Título: Sob caos institucional, Equador decide Constituinte
Autor:
Fonte: Valor Econômico, 13/04/2007, Internacional, p. A13

O presidente do Equador, Rafael Correa, joga a sua grande cartada política neste final de semana, quando os eleitores do país vão às urnas dizer se querem ou não que uma assembléia reescreva a Constituição do país. Correa aposta alto no projeto de revisão constitucional, sua principal plataforma de campanha: chegou a dizer que não continuaria no cargo caso a proposta não fosse referendada.

Questionado nesta semana se ele renunciaria caso os eleitores rejeitassem o plano de profunda reforma política, Correa vacilou momentaneamente antes de fazer a ameaça. "Eu teria de pensar sobre isso seriamente", ele disse e acrescentou - aparentemente tendo pensado sobre o assunto - que "eu não ficaria no cargo".

Essa abordagem de "tudo ou nada" quer forçar os eleitores a apoiar seus planos de eleger uma assembléia que teria seis meses para reescrever a Constituição. Muitos de seus críticos temem que ele use a assembléia para concentrar poder em suas próprias mãos, seguindo o exemplo do presidente da Venezuela, Hugo Chávez.

"Sua obsessão cega em relação a essa assembléia e sua disposição de fazer qualquer coisa para colocá-la em prática me fazem imaginar se ele realmente quer mudar o Estado de vez ou se quer apenas se manter no cargo para sempre", afirma Sebastián Mantilla Baca, comentarista político em Quito.
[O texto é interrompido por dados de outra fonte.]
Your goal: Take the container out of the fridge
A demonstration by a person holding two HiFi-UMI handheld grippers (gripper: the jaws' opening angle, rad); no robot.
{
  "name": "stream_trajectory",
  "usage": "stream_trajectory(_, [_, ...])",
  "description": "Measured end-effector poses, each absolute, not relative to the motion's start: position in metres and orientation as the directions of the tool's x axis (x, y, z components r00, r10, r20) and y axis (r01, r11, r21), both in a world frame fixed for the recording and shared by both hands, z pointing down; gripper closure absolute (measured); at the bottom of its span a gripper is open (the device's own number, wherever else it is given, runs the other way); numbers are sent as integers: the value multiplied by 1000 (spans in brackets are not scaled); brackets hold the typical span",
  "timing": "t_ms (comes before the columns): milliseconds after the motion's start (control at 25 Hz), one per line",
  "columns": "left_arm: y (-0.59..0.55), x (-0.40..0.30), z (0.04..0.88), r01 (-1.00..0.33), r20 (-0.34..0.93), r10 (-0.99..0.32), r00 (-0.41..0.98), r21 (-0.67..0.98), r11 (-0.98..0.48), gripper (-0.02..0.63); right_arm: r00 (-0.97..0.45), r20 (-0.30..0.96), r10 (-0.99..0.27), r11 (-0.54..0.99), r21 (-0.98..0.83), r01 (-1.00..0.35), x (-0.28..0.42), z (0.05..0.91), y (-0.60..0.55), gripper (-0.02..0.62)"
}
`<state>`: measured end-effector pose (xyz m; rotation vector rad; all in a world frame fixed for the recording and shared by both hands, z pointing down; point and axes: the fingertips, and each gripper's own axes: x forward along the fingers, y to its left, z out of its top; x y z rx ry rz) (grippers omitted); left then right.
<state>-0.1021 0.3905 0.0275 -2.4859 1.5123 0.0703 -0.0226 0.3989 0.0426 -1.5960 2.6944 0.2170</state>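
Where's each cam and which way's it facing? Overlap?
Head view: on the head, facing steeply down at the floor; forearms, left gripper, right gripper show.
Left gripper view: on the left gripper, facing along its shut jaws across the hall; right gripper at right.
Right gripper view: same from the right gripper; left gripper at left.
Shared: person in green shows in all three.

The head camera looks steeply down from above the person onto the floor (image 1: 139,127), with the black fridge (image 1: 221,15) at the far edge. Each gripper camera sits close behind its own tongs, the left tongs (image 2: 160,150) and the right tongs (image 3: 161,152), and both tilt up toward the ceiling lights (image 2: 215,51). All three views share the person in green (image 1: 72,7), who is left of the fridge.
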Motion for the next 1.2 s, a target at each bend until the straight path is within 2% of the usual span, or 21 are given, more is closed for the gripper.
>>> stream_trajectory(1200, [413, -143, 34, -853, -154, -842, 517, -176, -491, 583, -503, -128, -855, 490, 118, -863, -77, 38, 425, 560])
A comparação com Chávez entretanto pode parecer exagerada. O presidente venezuelano capitaneou uma assembléia de revisão constitucional na qual tinha uma maioria avassaladora; Correa não tem nenhum deputado no atual Congresso, sendo forçado a negociar apoios inconstantes e a conviver com uma oposição forte.

Além disso, uma das razões da popularidade e do apoio que Chávez tem na Venezuela é o uso pesado das receitas de petróleo em programas sociais. Apesar de Correa pretender aumentar seus próprios gastos sociais, ele não tem caixa como o da Venezuela para se equiparar a Chávez.

O presidente equatoriano sabe que é muito improvável que alguém pague para ver o seu blefe. Na mais recente pesquisa do instituto Cedatos, o mais prestigiado do país, 63% disseram que pretendem votar sim e apenas 20% disseram que votariam não. Só 17% disseram que anulariam o voto.

O voto pelo sim deve lançar o Equador em seu terceiro ciclo eleitoral desde novembro, ao convocar uma eleição para a Constituinte ainda neste ano. Para Correa, a situação é crítica. Seu partido não apresentou candidatos ao Congresso no ano passado. Agora, deve lançar, mas os partidos tradicionais ainda têm domínio sobre regiões importantes. Os eleitores que votaram em Correa podem não necessariamente votar nos candidatos apoiados por ele - essa é outra grande diferença em relação à Venezuela, já que a ascensão de Chávez se deu num momento em que os partidos tradicionais venezuelanos implodiam.

Talvez a comparação mais fidedigna entre situações seja a com outro aliado de Correa, o presidente boliviano, Evo Morales. A Constituinte na Bolívia anda a passos trôpegos, sendo constantemente bloqueada por iniciativas da oposição, que é minoria, mas tem força política.

Correa espera fazer ao menos a maioria simples numa assembléia de 130 cadeiras. Sua estratégia já foi estabelecida: ele vai se colocar como o defensor do povo contra as elites políticas corruptas.

Suas ações no governo já o habilitam a assumir essa imagem. Desde que tomou posse, em janeiro, suas propostas de renegociar os contratos de petróleo e de renegociar a dívida externa foram colocadas em banho-maria, enquanto ele enfrenta adversários políticos no Congresso - 57 dos 100 congressitas. O caos institucional pode até enfraquecer o sistema democrático, mas aumentou a reputação de Correa como um destemido lutador contra os interesses escusos.